## Instructions for the task
Print exactly those lines that run from the beginning of the data to the line bearing "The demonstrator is", inclusive.

## Data shown
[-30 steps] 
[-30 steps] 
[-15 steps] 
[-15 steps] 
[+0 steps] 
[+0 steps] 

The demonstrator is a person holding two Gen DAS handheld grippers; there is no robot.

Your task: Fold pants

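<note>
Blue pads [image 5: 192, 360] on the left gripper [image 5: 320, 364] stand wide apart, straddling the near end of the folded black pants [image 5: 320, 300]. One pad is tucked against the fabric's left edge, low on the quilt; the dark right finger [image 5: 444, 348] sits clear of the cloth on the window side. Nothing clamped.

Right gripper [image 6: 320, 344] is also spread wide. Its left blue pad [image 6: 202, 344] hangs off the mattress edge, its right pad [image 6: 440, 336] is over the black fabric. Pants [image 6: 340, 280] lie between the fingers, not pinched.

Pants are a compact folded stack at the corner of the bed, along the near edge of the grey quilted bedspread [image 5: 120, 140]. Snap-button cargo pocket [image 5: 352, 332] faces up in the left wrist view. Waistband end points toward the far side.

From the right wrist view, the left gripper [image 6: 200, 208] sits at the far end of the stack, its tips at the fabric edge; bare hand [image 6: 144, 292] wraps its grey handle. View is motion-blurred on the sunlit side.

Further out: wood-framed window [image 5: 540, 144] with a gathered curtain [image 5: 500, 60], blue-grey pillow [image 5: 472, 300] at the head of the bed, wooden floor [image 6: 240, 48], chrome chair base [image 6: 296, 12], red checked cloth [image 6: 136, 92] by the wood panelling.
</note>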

## Solution to the problem
[-30 steps] 
[-30 steps] 
[-15 steps] 
[-15 steps] 
[+0 steps] 
[+0 steps] 

The demonstrator is a person holding two Gen DAS handheld grippers; there is no robot.

Nothing remains to be answered in this exercise.